_Problem description_. Please report how many lines in the data below contain "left". Nothing besides the number should be written.

_Data shown_.

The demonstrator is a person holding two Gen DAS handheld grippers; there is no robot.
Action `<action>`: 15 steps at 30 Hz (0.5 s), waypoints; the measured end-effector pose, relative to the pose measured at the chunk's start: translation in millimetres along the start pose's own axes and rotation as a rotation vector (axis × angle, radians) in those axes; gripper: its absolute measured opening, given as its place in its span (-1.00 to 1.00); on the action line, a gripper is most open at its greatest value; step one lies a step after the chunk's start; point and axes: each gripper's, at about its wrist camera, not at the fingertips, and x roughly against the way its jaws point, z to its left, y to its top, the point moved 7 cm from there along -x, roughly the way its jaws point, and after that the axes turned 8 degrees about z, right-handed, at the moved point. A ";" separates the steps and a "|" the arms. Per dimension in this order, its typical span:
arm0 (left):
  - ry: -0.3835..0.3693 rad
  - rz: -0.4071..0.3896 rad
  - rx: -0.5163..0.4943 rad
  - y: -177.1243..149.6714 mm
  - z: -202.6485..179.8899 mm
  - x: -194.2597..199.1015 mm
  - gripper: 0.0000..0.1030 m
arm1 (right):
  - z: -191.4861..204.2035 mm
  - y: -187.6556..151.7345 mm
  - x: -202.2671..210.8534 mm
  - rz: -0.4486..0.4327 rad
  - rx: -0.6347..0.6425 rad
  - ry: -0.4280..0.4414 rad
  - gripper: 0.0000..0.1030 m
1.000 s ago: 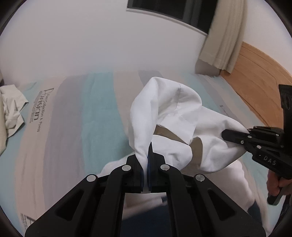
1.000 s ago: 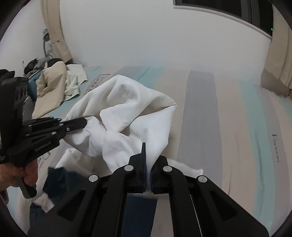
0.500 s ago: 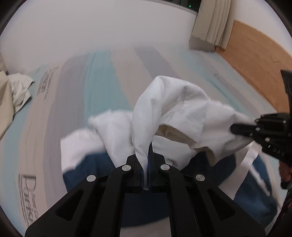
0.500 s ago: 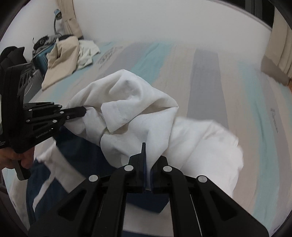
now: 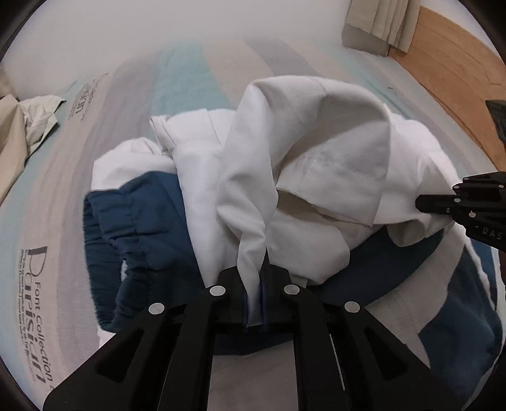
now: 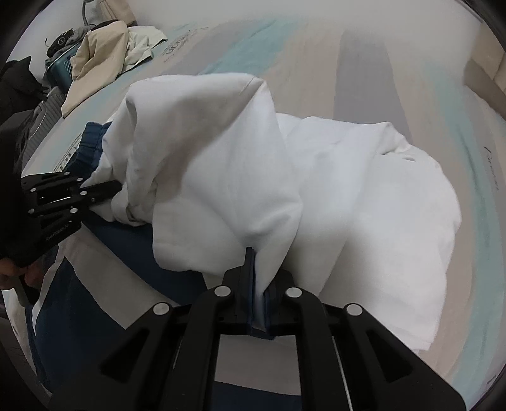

_Solution for this task_. 2